I feel difficulty to understand this Necessity. In the proof, it is clear that any test satisfying (8.3.2) is a size $\alpha$ test. So I don't know why in the Necessity part, we say it again:

If there exists a test satisfying (8.3.1) and (8.3.2) with k >0, then every UMP level $\alpha$ test is a size $\alpha$ test (satisfies (8.3.2))

. And the expressions are different. It says we need to satisfy (8.3.1) and (8.3.2). But don't the truth be we only need to satisfy (8.3.2)?

1

There are 1 best solutions below

5
On BEST ANSWER

Before trying sketching any arguments, let me introduce some notation and remarks.

Let $T_*(x)$ denote the test described by $(8,3,1)$, that is \begin{align} T_*(x)=\left\{\begin{matrix} 1& \text{if}& f(\textbf{x}|\theta_1)>kf(\textbf{x}|\theta_0)\\ \gamma &\text{if} & f(\textbf{x}|\theta_1)=kf(\textbf{x}|\theta_0)\\ 0 & \text{if} & f(\textbf{x}|\theta_1)<kf(\textbf{x}|\theta_0) \end{matrix} \right. \end{align} where $k$ and $\gamma$ is taken so that $$E_{\theta_0}[T_*(X)]=P_{\theta_0}\big[f(X|\theta_1)>k f(X|\theta_0\big]+\gamma P_{\theta_0}\big[f(X|\theta_1)=k f(X|\theta_0)\big]=\alpha $$ Notice that The function $t\mapsto P_{\theta_0}[f(X|\theta_1)>t f(X|\theta_0)]$ is positive, monotone nonincreasing and right continuous, so such $k$ and $\gamma$ exists and are unique. If one is dealing with continuous distributions, then the bit $\gamma P_{\theta_0}\big[f(X|\theta_1)=k f(X|\theta_0)\big]$ does not appear.

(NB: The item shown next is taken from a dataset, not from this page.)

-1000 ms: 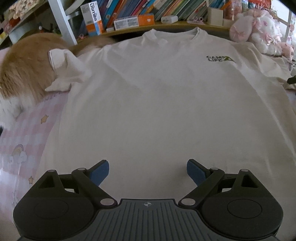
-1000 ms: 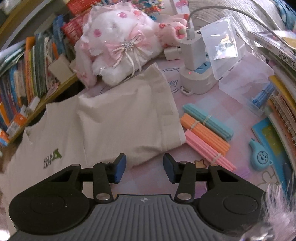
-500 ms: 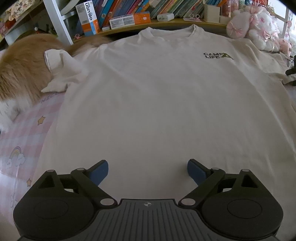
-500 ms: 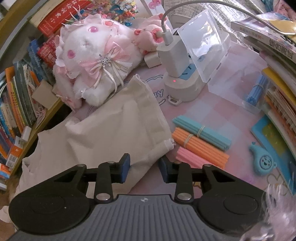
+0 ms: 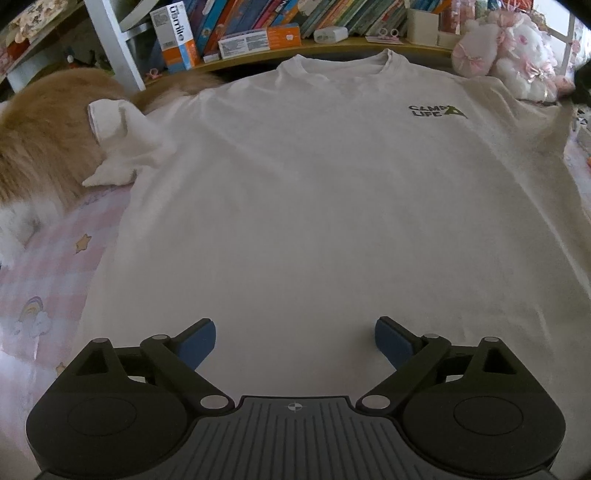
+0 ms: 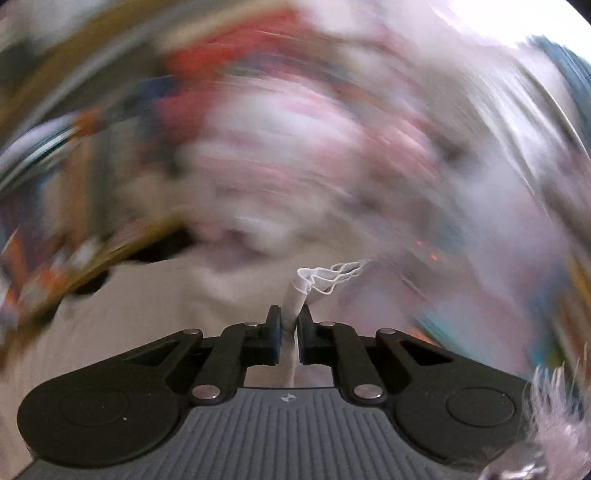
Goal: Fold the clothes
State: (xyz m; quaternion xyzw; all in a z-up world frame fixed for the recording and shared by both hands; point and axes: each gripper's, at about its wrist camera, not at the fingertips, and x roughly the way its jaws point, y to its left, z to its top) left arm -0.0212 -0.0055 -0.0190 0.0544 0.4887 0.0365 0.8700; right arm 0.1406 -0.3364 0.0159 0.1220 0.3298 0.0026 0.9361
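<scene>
- White T-shirt (image 5: pixel 295 192) lies flat, front up, on the pink patterned bedsheet (image 5: pixel 48 266) — collar toward the bookshelf (image 5: pixel 258 33).
- Left gripper (image 5: pixel 294 338) hangs over the shirt's lower hem, jaws wide apart, nothing between them.
- Right gripper (image 6: pixel 289 326) is clamped on a bunched fold of the shirt's sleeve (image 6: pixel 295 295); its surroundings are blurred.
- An orange furry animal (image 5: pixel 40 147) lies against the other sleeve.

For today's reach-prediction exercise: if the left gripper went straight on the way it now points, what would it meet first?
Probably the white T-shirt: the open left gripper points down at its lower front, with nothing between them.
</scene>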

To show necessity, that is, that any UMP test $T_u(x)$ at level $\alpha$ satisfies $T_u(x)=T_*(x)$ in $\{x:f(x|\theta_1)\neq f(x|\theta_0)\}$, we should understand first what is so special about $T_*(X)$. Once this is established, necessity follows from some basic measure theoretic arguments that I will only explain towards the end of my answer.


First we reproduce the arguments that show why $T_*(x)$ is a UMP at level $\alpha$, that is, we show that for any other test $T(x)$ with $E_{\theta_0}[T(X)]\leq\alpha$, we have that $E_{\theta_1}[T_*(X)]\geq E_{\theta_1}[T(X)]$.

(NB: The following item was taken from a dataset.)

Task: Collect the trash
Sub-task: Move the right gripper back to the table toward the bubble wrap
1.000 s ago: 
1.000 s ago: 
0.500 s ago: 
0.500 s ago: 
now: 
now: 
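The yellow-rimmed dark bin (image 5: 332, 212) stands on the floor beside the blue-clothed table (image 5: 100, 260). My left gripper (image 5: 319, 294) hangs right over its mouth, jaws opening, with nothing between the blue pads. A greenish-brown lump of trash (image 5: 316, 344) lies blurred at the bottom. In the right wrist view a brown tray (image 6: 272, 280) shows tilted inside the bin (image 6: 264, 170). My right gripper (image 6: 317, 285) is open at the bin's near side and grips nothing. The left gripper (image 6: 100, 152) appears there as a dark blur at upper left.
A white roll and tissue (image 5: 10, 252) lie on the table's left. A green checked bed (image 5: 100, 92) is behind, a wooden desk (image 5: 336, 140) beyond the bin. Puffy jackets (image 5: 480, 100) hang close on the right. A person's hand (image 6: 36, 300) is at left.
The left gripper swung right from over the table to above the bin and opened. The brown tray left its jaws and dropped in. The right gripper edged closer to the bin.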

Here is more or less how the argument works.

Let $T(x)$ by any other test with power at most $\alpha$, that is $E_{\theta_0}[T(X)]\leq\alpha$. Recall that tests take only values between $0$ and $1$. Notice that:

  1. If $T_*(x)-T(x)>0$, then $T_*(x)>0$ (for $T(x)\geq0$ for all $x$); hence $f(\textbf{x}|\theta_1)\geq kf(\textbf{x}|\theta_0)$.
  2. If $T_*(x)-T(x)<0$, then $T_*(x)<1$ (for $T(x)\leq1$ for all $x$); hence $f(\textbf{x}|\theta_1)\leq kf(\textbf{x}|\theta_0)$.

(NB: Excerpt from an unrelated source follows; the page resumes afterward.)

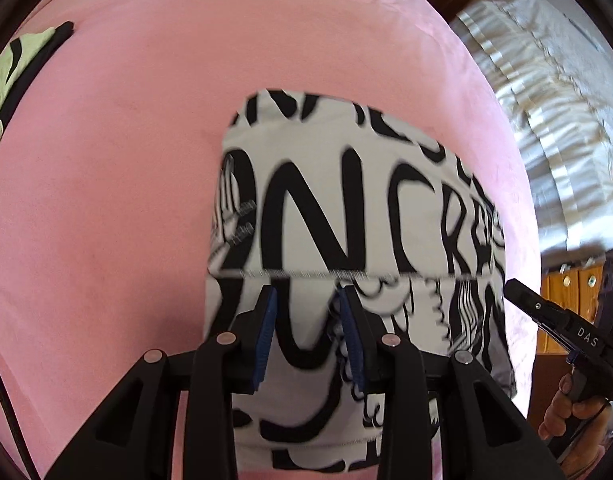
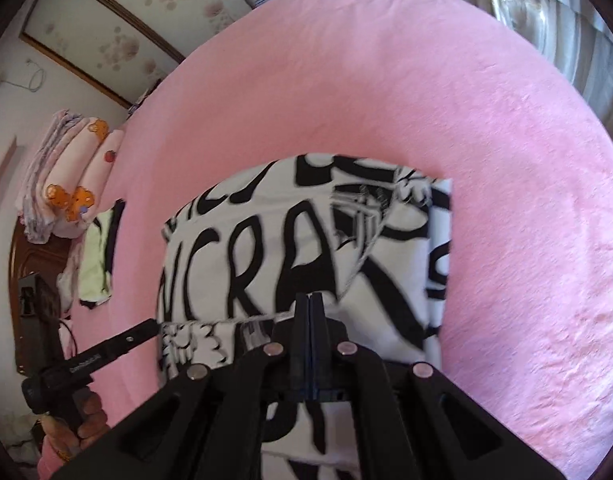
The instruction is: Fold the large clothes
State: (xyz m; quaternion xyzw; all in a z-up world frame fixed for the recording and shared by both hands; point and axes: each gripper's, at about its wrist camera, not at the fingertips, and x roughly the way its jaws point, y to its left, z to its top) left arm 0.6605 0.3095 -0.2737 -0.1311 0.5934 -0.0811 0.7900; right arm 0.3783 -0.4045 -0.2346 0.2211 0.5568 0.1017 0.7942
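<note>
A white garment with large black lettering (image 1: 346, 200) (image 2: 290, 248) lies folded on the pink bed cover (image 1: 126, 200) (image 2: 386, 100). A hem runs across it just past my fingertips. My left gripper (image 1: 308, 300) hovers over the near layer, its blue pads (image 1: 268, 320) apart, and only flat cloth shows below the gap. From the right wrist view, the left gripper (image 2: 146, 330) points at the garment's left edge by the hem. My right gripper (image 2: 310, 298) is shut with its tips at the hem; no cloth shows between the pads. The left wrist view has the right gripper (image 1: 514, 288) at the garment's right edge.
A light green and black garment (image 1: 10, 76) (image 2: 94, 256) lies at the far side of the bed. Folded quilts (image 2: 66, 184) are stacked by a wooden headboard (image 2: 30, 256). A pale curtain (image 1: 546, 120) (image 2: 566, 20) and a wooden cabinet (image 1: 566, 300) stand beyond the bed's edge.
</note>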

This means that $$ \big(T_*(x)-T(x)\big)\big(f(x|\theta_1)-kf(x|\theta_0)\big)\geq0 $$ for all $x$. Integration gives \begin{align} \int_X\big(T_*(x)-T(x)\big)\big(f(x|\theta_1)-kf(x|\theta_0)\big)\,dx\geq0 \end{align} simplifying the expression on the left-hand side gives \begin{align} E_{\theta_1}[T_*(X)-T(X)]&=\int_X\big(T_*(x)-T(x)\big)f(x|\theta_1)\,dx\\ &\geq k\int_X (T_*(x)-T(x)\big)f(x|\theta_0)\,dx=kE_{\theta_0}[T_*(X)-T(X)]\\ &=k\big(\alpha-E_{\theta_0}[T(X)]\big)\geq0 \end{align} Hence $$ E_{\theta_1}[T_*(X)]\geq E_{\theta_1}[T(X)]$$

In other words, $T_*$ is more powerful that $T$.


Observation: The key parts of the argument above are contained (1) and (2).


We are now ready to argue for necessity, that is, that any test $T_u$ that is UMP at level $\alpha$, must be equal to $T_{*}(X)$ in $\{x: f(x|\theta_1)\neq k f(x|\theta_0)\}$.

Suppose now that that $T_u$ is another UMP of power $\alpha$; that is $E_{\theta_0}[T_u(X)]=\alpha$, and $E_{\theta_1}[T_u(X)]\geq E_{\theta_1}[T(X)]$ for any other feasible test $T$. Then, since $T_*(X)$ is UMP, we must have that $E_{\theta_1}[T_*(X)]=E_{\theta_1}[T_u(X)]$. Consider the set $$ A:=\{x:T_*(x)\neq T_u(x)\}\cap\{x:f(x|\theta_1)\neq k f(x|\theta_0)\}$$ The arguments used in (1) and (2) imply that \begin{align} \begin{matrix} \big(T_*(x)-T_{u}(x)\big)\big(f(x|\theta_1)-k f(x|\theta_0)\big)>0&\text{if} &x\in A\\ \big(T_*(x)-T_{u}(x)\big)\big(f(x|\theta_1)-k f(x|\theta_0)\big)=0&\text{if} &x\in X\setminus A \end{matrix} \end{align} Integration gives \begin{align} \int_A\big(T_*(x)-T_{u}(x)\big)\big(f(x|\theta_1)-k f(x|\theta_0)\big)\,dx &=\int_X\big(T_*(x)-T_{u}(x)\big)\big(f(x|\theta_1)-k f(x|\theta_0)\big)\,dx\\ &=E_{\theta_1}[T_*(X)-T_{u}(X)]-k E_{\theta_0}[T_*(X)-T_{u}(X)]\\ &=0 \end{align} Since $\big(T_*(x)-T_{u}(x)\big)\big(f(x|\theta_1)-k f(x|\theta_0)\big)>0$ for all $x\in A$, then it must be that $A$ is negligible (i.e. $\int_A\,dx=0$). Therefore $P_{\theta_0}(A)=P_{\theta_1}(A)=0$, that is $T_*(X)=T_{u}(X)$ $\{P_{\theta_1},P_{\theta_0}\}$-almost surely.


The last bit is based on a couple of basic measure theory facts:

  1. If $f\geq0$ and $\int f\,d\mu=0$, then $\mu(\{x:f(x)>0\})=0$. That is $f$ must be $0$ almost surely (with respect to the measure $\mu$).
  2. If $\mu$ is a finite measure with a density function respect to another ($\sigma$-finite) measure $\nu$, then $\nu(A)=0$ implies that $\mu(A)=0$. (this is related to a deep result called Radon-Nikodym theorem).